Но Леночка? Девочка росла одна, без отца. Она уже большая. Скоро подружки будут пытать ее: почему отец бросил их, не живет с ними?
Долгачева готова была пойти даже на собственное унижение, но дочь должна иметь отца. Это надо. Это необходимо.
28
Екатерина Алексеевна любила это светлое, пахнущее меловой побелкой, здание. Ей нравился просторный вестибюль, широкие лестницы, настенные бра. Но особую радость доставлял ей кабинет — не только место ее работы, где она порой проводила весь день, но и пристанище для раздумий. Она любила оставаться тут одна, любила посидеть за столом. Особенно ей нравилось приходить сюда рано утром, как сейчас.
Ночной сторож, ворчливый старик по прозвищу Кулат, открыл ей дверь. Она поздоровалась, дед спросил ее о погоде, о том, как спалось.
— Никто не звонил ночью? — спросила она в ответ.
— Никак нет. Тихо было.
— Ну и хорошо.
Долгачева не спеша поднялась к себе. Ее кабинет находился в глубине коридора, справа. Два окна, вдоль которых стоял продолговатый стол для совещаний, выходили на площадь, а застекленная дверь на балкон к Оке. Войдя в кабинет, Долгачева прошла в дальний угол, открыла дверь на балкон. Комната стала словно бы просторней — от солнца и хлынувшей с реки прохлады.

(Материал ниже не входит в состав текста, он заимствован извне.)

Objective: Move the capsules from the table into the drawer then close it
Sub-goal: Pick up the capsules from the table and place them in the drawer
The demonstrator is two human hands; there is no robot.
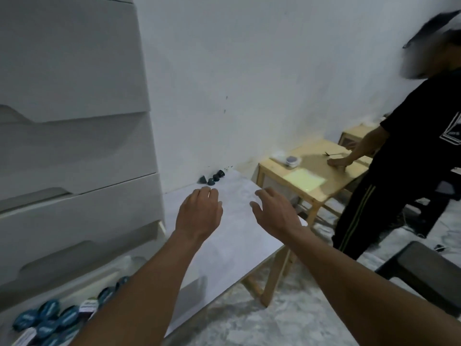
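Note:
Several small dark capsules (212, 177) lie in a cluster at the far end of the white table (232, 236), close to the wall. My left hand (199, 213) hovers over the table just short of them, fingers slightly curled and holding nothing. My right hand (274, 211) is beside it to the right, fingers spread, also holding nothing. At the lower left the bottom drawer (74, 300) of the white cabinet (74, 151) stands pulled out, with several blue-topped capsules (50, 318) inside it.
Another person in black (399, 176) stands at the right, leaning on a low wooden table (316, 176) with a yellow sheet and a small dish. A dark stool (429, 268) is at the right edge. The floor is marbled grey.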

От Оки подымался туман. Местами гладь реки уже освободилась от рыхлого белого покрывала. В этих плешинах виднелась рябь — вся в солнечных бликах. Блики эти до боли слепили глаза. Было тихо; на Оке еще не слышно ни урчания водометных толкачей, ни трескучей скороговорки лодочных моторов. Хотелось как можно дольше сохранить эту тишину и эти смутные, еще не до конца осознанные мысли о сегодняшних делах. Отойдя от балконной двери, Долгачева осторожно сняла плащ, боясь резким движением спугнуть этим мысли.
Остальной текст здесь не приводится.